TRESソファを製造しているスタッフです。
もう10年くらいは上記の「160種類、600色のイタリア製ファブリック」をTRESは準備しているとPRしてきました。実態はどうでしょう?
近年はTRESブランドでの東京青山や京都御池出店などで富裕層の来店が増えたことで、若くてインテリアに詳しい方はファブリックの色や質感にとても敏感なことがわかってきました。
そのほとんどがABC(Arflex B&B Cassina)や青山店のお隣のMinotti、そして Flexformで購入されているのではないでしょうか。

25年前の創業時は3種類20色ほどの生地でスタートしました。
しかし、上記層のニーズをとらえていくと、どうしても高グレードのイタリアンファブリックをふやしていくこととなります。
10年前の160種類、600色は下からAグレード、Bグレード、Cグレードの3種類がほとんどで、Dグレードと少しのEグレードで構成されていました。
DグレードのGRVAカウチセットが爆発的に売れて、Dグレードのような高いグレードでカウチセットが売れるのだと購入層の変化に驚いたものでした。
現在はFグレード、Gグレード、Hグレード、Iグレードが追加されて直営店展示品のほとんどがこのグレードで張られています。Iグレードは本年からの追加で大人気です。
Aグレード、Bグレード、CグレードはAグレードの4種類のファブリックに統合されつつあります。

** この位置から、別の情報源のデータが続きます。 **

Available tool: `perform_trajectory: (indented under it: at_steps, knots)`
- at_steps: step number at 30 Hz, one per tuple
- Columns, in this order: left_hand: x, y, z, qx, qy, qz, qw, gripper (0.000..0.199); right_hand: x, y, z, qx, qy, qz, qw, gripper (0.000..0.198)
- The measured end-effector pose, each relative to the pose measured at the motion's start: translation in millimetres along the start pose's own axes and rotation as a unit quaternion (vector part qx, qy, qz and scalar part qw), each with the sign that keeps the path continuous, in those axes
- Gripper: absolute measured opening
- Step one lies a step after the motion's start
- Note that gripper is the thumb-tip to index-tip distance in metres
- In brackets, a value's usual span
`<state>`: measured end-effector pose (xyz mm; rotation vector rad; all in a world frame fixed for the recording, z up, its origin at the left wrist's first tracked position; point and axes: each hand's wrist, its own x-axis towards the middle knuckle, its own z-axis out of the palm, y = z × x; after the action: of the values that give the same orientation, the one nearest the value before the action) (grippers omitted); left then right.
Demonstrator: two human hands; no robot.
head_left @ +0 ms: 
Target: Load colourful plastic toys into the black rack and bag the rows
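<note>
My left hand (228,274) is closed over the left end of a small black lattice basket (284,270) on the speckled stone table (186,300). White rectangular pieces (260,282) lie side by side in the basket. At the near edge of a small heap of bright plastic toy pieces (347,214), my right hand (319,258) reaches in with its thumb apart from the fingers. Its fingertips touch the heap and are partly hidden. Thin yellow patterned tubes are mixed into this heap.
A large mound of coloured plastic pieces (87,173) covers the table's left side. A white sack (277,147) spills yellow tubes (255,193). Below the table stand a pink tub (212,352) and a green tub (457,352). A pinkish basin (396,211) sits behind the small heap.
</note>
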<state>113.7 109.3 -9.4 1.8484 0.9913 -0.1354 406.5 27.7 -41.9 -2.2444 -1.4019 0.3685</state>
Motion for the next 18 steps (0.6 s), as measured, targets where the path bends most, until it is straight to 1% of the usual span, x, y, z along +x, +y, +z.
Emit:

青山店展示 sofa【LA】 張地:G23-BE(ベージュ)[I グレード]

青山店展示 sofa【EF】 張地:DECC-WH(ホワイト)[H グレード]
現在の状況は25年前には想像もできませんでしたし、10年前でもFグレード以上が主力生地の大半を占めるとは予想しなかったでしょう。
今回は生地にフォーカスしていますが、ソファサイズも25年前はW=1800がメインでしたが現在はW=2300が当たり前です。
もちろんデザインもそれに伴いモダンラインがより強いものになりつつあります。
その時々のトレンドを捉えるということが、インテリアに詳しい富裕層のニーズを把握することになるのだと思います。
特にファブリックはアパレルでは毎年のトレンドが作られて消費されていきます。
インテリアではどうでしょうか?
イタリア勢は当然今年のトレンドを張ってきますが、国産メーカーでそんな話は聞いたことがありません。
TRESはなるべくオーソドックスな生地を仕入れるようにしていますが、毎年、イタリアの取引先から新種、新色の提案を在庫をするようにしており、そこから次世代の主力生地が生まれてきます。
資本と忍耐の両方が必要とされる未来への投資です。
それによって輸入に影響する為替状況や住宅ローンの金利上昇、都心マンションの高騰など不利な条件が重なる中での事業拡大を実現できると信じています。
最後に、「160種類、600色のイタリア製ファブリック」をTRESは準備しているとPRしてきました。実態はどうでしょう?の答えです。
現在は214種類、756色の在庫を持っています。
もちろん、ソファを1台作るに足りない生地もカウントしていますが、26年の歴史としてこれだけのTRESを支えた生地在庫があるということです。